Finish configuration schemas

yqzhishen · yqzhishen · commit 8dd53f773cb3 · 2024-11-15T23:55:32.000+08:00
diff --git a/docs/ConfigurationSchemas.md b/docs/ConfigurationSchemas.md
@@ -201,16 +201,35 @@ Scale ratio of random time stretching augmentation.
 <tr><td align="center"><b>default</b></td><td>0.75</td>
 </tbody></table>
 
+### backbone_args
+
+Keyword arguments for the backbone of main decoder module.
+
+<table><tbody>
+<tr><td align="center"><b>visibility</b></td><td>acoustic, variance</td>
+<tr><td align="center"><b>scope</b></td><td>nn</td>
+<tr><td align="center"><b>type</b></td><td>dict</td>
+</tbody></table>
+
+Some available arguments are listed below.
+
+|     argument name     | for backbone type |                                                 description                                                 |
+|:---------------------:|:-----------------:|:-----------------------------------------------------------------------------------------------------------:|
+|      num_layers       |  wavenet/lynxnet  |                               Number of layer blocks, or depth of the network                               |
+|     num_channels      |  wavenet/lynxnet  |                                 Number of channels, or width of the network                                 |
+| dilation_cycle_length |      wavenet      | Length k of the cycle $2^0, 2^1 ...., 2^k$ of convolution dilation factors through WaveNet residual blocks. |
+
 ### backbone_type
 
 Backbone type of the main decoder/predictor module.
 
 <table><tbody>
 <tr><td align="center"><b>visibility</b></td><td>acoustic, variance</td>
 <tr><td align="center"><b>scope</b></td><td>nn</td>
-<tr><td align="center"><b>customizability</b></td><td>reserved</td>
+<tr><td align="center"><b>customizability</b></td><td>normal</td>
 <tr><td align="center"><b>type</b></td><td>str</td>
-<tr><td align="center"><b>default</b></td><td>wavenet</td>
+<tr><td align="center"><b>default</b></td><td>lynxnet</td>
+<tr><td align="center"><b>constraints</b></td><td>Choose from 'wavenet', 'lynxnet'.</td>
 </tbody></table>
 
 ### base_config
@@ -418,18 +437,6 @@ The type of ODE-based generative model algorithm. The following models are curre
 <tr><td align="center"><b>constraints</b></td><td>Choose from 'ddpm', 'reflow'.</td>
 </tbody></table>
 
-### dilation_cycle_length
-
-Length k of the cycle $2^0, 2^1 ...., 2^k$ of convolution dilation factors through WaveNet residual blocks.
-
-<table><tbody>
-<tr><td align="center"><b>visibility</b></td><td>acoustic</td>
-<tr><td align="center"><b>scope</b></td><td>nn</td>
-<tr><td align="center"><b>customizability</b></td><td>not recommended</td>
-<tr><td align="center"><b>type</b></td><td>int</td>
-<tr><td align="center"><b>default</b></td><td>4</td>
-</tbody></table>
-
 ### dropout
 
 Dropout rate in some FastSpeech2 modules.

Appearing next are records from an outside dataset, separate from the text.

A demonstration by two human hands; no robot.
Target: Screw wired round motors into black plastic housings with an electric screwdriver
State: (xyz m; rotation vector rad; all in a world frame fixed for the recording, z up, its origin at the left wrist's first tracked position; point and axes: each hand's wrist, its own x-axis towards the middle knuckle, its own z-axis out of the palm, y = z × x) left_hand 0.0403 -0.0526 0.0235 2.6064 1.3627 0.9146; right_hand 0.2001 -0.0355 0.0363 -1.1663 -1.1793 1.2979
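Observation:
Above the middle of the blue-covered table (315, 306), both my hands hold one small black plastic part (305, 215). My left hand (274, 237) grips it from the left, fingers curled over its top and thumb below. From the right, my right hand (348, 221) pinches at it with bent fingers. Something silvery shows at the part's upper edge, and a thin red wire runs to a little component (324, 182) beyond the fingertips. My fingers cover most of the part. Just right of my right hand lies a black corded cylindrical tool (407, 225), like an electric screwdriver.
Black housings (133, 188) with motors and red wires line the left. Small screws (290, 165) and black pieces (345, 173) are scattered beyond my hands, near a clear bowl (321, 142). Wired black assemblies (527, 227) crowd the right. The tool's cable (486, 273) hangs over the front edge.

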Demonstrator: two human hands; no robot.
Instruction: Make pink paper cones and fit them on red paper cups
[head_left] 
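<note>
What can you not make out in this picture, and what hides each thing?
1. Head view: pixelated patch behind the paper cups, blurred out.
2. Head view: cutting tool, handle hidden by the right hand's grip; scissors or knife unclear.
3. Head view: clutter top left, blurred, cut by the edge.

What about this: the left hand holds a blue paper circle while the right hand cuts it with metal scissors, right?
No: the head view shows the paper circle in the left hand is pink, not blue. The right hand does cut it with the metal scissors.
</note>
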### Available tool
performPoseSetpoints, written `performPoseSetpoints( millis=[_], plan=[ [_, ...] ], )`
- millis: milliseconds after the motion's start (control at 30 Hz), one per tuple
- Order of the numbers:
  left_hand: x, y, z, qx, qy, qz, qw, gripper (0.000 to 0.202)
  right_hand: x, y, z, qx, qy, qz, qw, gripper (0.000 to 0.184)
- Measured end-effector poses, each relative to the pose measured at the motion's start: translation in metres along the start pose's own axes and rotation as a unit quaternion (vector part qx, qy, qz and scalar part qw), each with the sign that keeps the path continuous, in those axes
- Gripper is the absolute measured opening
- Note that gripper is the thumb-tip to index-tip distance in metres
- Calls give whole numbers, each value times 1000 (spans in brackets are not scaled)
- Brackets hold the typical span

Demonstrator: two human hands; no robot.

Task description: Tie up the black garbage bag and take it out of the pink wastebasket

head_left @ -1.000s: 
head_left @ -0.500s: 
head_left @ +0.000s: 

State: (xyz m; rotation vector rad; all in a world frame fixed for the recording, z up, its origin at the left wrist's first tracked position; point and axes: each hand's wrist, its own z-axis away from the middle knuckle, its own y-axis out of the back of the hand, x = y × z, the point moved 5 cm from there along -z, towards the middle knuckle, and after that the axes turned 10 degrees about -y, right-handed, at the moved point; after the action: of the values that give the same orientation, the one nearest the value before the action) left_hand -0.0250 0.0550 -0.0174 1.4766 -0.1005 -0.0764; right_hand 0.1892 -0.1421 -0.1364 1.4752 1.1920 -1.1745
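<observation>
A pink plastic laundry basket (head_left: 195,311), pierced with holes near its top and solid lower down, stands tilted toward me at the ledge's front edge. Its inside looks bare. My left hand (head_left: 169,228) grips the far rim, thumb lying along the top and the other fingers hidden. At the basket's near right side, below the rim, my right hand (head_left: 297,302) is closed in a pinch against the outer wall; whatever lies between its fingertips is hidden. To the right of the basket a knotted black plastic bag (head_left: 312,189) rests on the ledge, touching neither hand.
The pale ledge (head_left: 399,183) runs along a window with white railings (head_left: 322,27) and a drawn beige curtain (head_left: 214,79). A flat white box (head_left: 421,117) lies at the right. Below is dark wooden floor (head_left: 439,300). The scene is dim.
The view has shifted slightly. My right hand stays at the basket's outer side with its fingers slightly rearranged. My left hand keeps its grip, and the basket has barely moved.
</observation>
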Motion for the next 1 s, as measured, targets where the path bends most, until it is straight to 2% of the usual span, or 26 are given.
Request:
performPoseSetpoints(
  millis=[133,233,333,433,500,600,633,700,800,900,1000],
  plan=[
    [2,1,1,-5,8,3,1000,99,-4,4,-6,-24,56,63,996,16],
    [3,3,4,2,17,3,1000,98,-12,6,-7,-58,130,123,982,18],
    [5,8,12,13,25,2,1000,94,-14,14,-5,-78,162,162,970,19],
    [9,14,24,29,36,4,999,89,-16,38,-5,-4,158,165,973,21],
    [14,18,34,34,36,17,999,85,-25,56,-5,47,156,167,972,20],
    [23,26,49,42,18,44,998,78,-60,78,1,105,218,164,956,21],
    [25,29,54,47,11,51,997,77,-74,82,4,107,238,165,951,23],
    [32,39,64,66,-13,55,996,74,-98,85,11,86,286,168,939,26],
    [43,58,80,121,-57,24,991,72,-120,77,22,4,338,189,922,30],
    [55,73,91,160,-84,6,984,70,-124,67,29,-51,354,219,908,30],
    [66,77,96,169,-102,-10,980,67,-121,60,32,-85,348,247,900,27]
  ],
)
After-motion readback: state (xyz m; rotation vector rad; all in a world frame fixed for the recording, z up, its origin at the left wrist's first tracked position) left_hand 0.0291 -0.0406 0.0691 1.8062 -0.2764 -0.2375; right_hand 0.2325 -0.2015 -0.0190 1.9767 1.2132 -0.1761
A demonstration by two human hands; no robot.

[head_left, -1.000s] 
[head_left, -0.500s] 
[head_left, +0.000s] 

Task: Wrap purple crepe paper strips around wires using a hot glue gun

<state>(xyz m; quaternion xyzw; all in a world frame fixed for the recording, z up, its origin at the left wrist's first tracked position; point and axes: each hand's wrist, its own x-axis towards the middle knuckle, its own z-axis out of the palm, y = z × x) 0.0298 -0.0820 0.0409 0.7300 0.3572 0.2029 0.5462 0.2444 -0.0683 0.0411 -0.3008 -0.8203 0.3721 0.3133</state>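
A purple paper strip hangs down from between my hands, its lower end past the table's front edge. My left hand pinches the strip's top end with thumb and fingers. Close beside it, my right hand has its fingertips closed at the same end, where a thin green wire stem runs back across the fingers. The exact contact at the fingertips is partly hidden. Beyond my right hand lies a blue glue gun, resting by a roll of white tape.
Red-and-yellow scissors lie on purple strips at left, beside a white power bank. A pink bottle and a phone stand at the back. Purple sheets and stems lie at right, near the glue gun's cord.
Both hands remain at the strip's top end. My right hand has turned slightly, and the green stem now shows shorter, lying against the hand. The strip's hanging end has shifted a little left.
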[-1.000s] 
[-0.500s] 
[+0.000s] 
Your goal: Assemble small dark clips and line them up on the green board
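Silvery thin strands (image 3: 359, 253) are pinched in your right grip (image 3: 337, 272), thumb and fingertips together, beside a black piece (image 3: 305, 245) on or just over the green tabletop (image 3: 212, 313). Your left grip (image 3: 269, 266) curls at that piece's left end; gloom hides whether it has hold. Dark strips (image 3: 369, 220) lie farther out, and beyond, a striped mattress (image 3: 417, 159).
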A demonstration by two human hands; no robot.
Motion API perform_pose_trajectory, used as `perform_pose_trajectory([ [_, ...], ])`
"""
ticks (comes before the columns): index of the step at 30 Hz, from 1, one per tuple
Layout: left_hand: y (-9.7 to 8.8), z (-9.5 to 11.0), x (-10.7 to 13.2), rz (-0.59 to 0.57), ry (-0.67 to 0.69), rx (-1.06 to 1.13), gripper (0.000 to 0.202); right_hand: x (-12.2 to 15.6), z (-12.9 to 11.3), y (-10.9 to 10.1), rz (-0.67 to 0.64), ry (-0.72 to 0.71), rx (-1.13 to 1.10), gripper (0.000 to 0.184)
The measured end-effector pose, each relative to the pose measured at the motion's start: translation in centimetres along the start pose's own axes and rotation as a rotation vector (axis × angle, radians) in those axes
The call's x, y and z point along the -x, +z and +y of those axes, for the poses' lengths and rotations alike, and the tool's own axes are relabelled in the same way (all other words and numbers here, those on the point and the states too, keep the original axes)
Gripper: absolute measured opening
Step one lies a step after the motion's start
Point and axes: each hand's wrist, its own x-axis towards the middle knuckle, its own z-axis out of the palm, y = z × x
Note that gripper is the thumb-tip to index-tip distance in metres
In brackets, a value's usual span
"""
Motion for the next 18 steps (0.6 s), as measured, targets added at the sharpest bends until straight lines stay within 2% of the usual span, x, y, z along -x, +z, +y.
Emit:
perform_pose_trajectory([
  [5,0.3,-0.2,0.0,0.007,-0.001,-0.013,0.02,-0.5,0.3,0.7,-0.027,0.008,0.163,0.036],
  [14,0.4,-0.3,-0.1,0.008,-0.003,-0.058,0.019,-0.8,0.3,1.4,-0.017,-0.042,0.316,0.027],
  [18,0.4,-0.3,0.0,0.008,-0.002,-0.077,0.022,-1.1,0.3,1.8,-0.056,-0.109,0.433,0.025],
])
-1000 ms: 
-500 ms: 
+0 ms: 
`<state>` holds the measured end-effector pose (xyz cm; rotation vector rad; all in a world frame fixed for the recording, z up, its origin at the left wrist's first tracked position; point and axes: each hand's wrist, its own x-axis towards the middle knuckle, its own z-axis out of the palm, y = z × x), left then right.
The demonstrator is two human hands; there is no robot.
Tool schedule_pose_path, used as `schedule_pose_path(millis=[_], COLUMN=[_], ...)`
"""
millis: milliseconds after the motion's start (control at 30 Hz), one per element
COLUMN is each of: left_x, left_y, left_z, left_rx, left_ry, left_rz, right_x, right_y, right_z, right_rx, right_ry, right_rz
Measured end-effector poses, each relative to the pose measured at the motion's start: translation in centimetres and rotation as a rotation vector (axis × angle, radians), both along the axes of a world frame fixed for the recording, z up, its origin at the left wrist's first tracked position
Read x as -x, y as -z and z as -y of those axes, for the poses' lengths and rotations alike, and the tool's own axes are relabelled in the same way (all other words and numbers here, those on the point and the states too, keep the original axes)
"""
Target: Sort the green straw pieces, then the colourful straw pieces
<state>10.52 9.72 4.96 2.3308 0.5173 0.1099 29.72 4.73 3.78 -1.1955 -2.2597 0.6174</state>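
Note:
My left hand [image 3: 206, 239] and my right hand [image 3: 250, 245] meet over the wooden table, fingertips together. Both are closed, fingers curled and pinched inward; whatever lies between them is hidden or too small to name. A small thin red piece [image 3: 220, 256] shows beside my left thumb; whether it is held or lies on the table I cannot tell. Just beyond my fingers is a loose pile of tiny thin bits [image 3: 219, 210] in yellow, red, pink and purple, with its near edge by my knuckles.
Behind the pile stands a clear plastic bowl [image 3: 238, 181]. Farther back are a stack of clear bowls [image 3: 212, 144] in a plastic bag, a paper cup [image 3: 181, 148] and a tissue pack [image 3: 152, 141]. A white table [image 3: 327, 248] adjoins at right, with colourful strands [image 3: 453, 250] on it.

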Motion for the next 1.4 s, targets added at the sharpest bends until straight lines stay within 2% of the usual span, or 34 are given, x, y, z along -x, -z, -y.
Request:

@@ -1273,13 +1280,21 @@ Arguments for pitch prediction.
 <tr><td align="center"><b>type</b></td><td>dict</td>
 </tbody></table>
 
-### pitch_prediction_args.dilation_cycle_length
+### pitch_prediction_args.backbone_args
 
-Equivalent to [dilation_cycle_length](#dilation_cycle_length) but only for the pitch predictor model.
+Equivalent to [backbone_args](#backbone_args) but only for the pitch predictor model.  If not set, use the root backbone type.
 
 <table><tbody>
 <tr><td align="center"><b>visibility</b></td><td>variance</td>
-<tr><td align="center"><b>default</b></td><td>5</td>
+</tbody></table>
+
+### pitch_prediction_args.backbone_type
+
+Equivalent to [backbone_type](#backbone_type) but only for the pitch predictor model.
+
+<table><tbody>
+<tr><td align="center"><b>visibility</b></td><td>variance</td>
+<tr><td align="center"><b>default</b></td><td>wavenet</td>
 </tbody></table>
 
 ### pitch_prediction_args.pitd_clip_max
@@ -1340,24 +1355,6 @@ Number of repeating bins in the pitch predictor.
 <tr><td align="center"><b>default</b></td><td>64</td>
 </tbody></table>
 
-### pitch_prediction_args.residual_channels
-
-Equivalent to [residual_channels](#residual_channels) but only for the pitch predictor.
-
-<table><tbody>
-<tr><td align="center"><b>visibility</b></td><td>variance</td>
-<tr><td align="center"><b>default</b></td><td>256</td>
-</tbody></table>
-
-### pitch_prediction_args.residual_layers
-
-Equivalent to [residual_layers](#residual_layers) but only for the pitch predictor.
-
-<table><tbody>
-<tr><td align="center"><b>visibility</b></td><td>variance</td>
-<tr><td align="center"><b>default</b></td><td>20</td>
-</tbody></table>
-
 ### pl_trainer_accelerator
 
 Type of Lightning trainer hardware accelerator.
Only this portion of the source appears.